10.0610 humble trope

WILLARD MCCARTY (willard.mccarty@kcl.ac.uk)
Sun, 19 Jan 1997 17:32:12 +0000 (GMT)

Humanist Discussion Group, Vol. 10, No. 610.
Center for Electronic Texts in the Humanities (Princeton/Rutgers)
Centre for Computing in the Humanities, King's College London
Information at http://www.princeton.edu/~mccarty/humanist/

[1] From: "Peter D. Junger" <junger@samsara.law.cwru.edu> (3)
Subject: Re: 10.0602 unknown genre?

[2] From: Francois Lachance <lachance@chass.utoronto.ca> (6)
Subject: most humble genre

[3] From: Patricia Galloway <galloway@mdah.state.ms.us> (7)
Subject: Re: 10.0602 unknown genre?

--[1]----------------------------------------------------------------
Date: Fri, 17 Jan 1997 21:19:25 -0500
From: "Peter D. Junger" <junger@samsara.law.cwru.edu>
Subject: Re: 10.0602 unknown genre?

From: "Peter D. Junger" <junger@samsara.law.cwru.edu>

Would not an example of your genre be Wittgenstein's Tractatus,
with its famous conclusion---rather than beginning---``Wovon man nicht
sprechen kann, davon muss man schweigen''?

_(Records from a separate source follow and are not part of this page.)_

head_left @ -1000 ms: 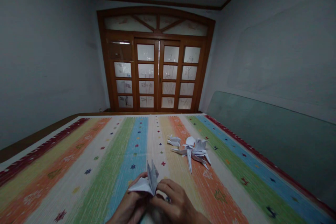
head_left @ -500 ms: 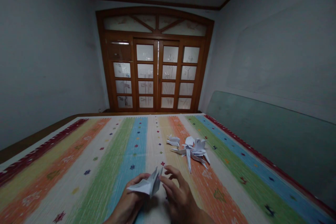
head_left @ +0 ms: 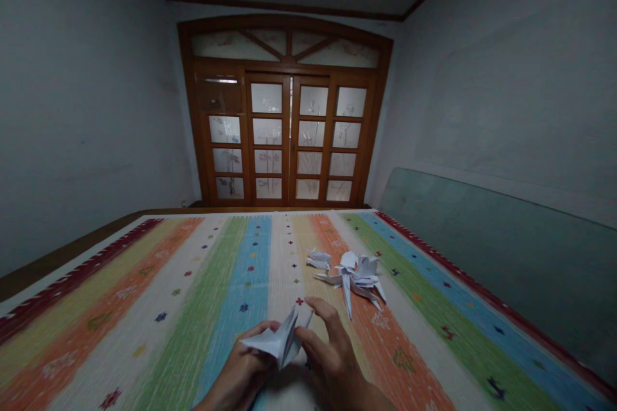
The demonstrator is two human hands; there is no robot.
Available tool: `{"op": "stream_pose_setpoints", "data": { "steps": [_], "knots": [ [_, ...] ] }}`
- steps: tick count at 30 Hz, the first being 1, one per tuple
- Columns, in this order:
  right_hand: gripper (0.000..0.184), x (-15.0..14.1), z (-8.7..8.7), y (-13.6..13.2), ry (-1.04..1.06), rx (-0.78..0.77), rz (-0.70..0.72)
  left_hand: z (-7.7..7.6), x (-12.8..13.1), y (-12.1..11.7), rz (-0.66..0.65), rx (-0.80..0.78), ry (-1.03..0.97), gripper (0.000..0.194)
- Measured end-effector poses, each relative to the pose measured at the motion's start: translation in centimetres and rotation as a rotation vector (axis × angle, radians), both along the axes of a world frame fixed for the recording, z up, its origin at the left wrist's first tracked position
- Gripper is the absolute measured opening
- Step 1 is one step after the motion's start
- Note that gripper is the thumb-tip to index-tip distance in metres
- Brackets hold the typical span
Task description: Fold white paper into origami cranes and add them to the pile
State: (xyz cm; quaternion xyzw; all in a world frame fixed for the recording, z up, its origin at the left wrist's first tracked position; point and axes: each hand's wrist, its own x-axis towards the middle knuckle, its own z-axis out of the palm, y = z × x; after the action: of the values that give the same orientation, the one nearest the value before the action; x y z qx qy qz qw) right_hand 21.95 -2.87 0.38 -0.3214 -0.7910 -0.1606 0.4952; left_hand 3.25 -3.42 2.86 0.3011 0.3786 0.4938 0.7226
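A folded white paper piece [head_left: 276, 341], pointed at its left end and pleated toward the right, is held low over the striped cloth. My left hand [head_left: 248, 363] is closed around it from the left and below, its thumb side behind the paper. On the other side, my right hand [head_left: 332, 350] has its thumb and index finger at the paper's right flap, gripping that edge. The other right fingers are mostly hidden. Beyond my hands lies a pile of folded white paper shapes [head_left: 359, 276], with a smaller folded paper piece [head_left: 319, 260] just left of it.
A striped, patterned cloth [head_left: 193, 314] covers the table. Along the right side stands a pale green panel [head_left: 482, 231] against the wall. Wooden doors with glass panes [head_left: 289, 141] are at the far end.
My right index finger and thumb have come onto the paper's right flap, which now spreads further right. The folded paper has shifted slightly right. The pile has stayed put.
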Motion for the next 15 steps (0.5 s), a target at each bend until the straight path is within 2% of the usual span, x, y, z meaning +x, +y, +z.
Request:
{"op": "stream_pose_setpoints", "data": {
  "steps": [4,10,15],
  "knots": [
    [0.031,-0.1,-0.1,0.2,0.054,0.027,0.016,-0.4,0.1,0.2,-0.017,-0.006,-0.029,0.038],
    [0.028,-0.1,-0.2,0.2,0.133,-0.031,0.063,-1.3,0.1,0.8,-0.009,-0.016,-0.054,0.037],
    [0.025,0.1,-0.2,0.3,0.15,0.002,0.056,-0.9,0.0,0.5,0.019,0.007,-0.043,0.039]
  ]
}}
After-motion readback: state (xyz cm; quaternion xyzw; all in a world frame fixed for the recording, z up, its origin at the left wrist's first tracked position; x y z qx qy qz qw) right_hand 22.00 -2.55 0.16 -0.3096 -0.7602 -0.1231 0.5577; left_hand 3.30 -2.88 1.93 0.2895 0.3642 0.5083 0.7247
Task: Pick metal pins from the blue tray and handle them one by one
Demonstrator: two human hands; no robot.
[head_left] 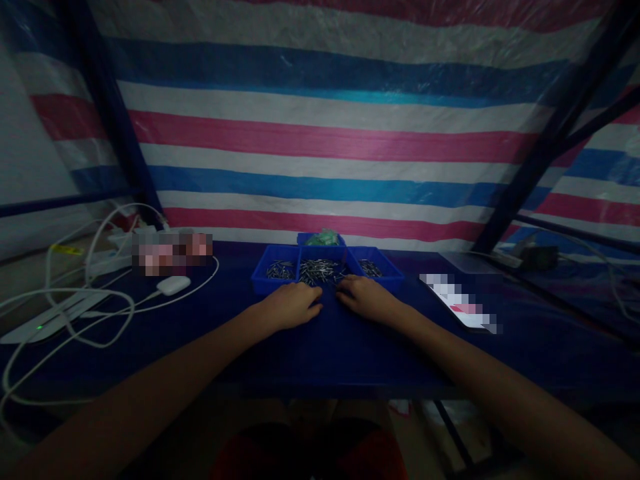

--[2]----------------------------------------------------------------
Date: Fri, 17 Jan 1997 16:52:37 -0500 (EST)
From: Francois Lachance <lachance@chass.utoronto.ca>
Subject: most humble genre

Willard,

The genre you descibe sound like "sermo humilis" in the Christian tradition.
Eric Auerbach offers in <cite>Literary Language and Its Public in Late Latin
Antiquity and in the Middle Ages</cite> a paper on the subject.
There maybe something similar in the Taoist tradition...

-- 
Francois

--[3]---------------------------------------------------------------- Date: Fri, 17 Jan 1997 15:43:49 -0500 From: Patricia Galloway <galloway@mdah.state.ms.us> Subject: Re: 10.0602 unknown genre?

"start out with or are shaped by an explanation for why the author cannot say anything useful about an assigned topic but which nevertheless succeed in contributing to this topic or are otherwise worthy."

Doesn't this fall under the so-called (because usually ironic) modesty topos?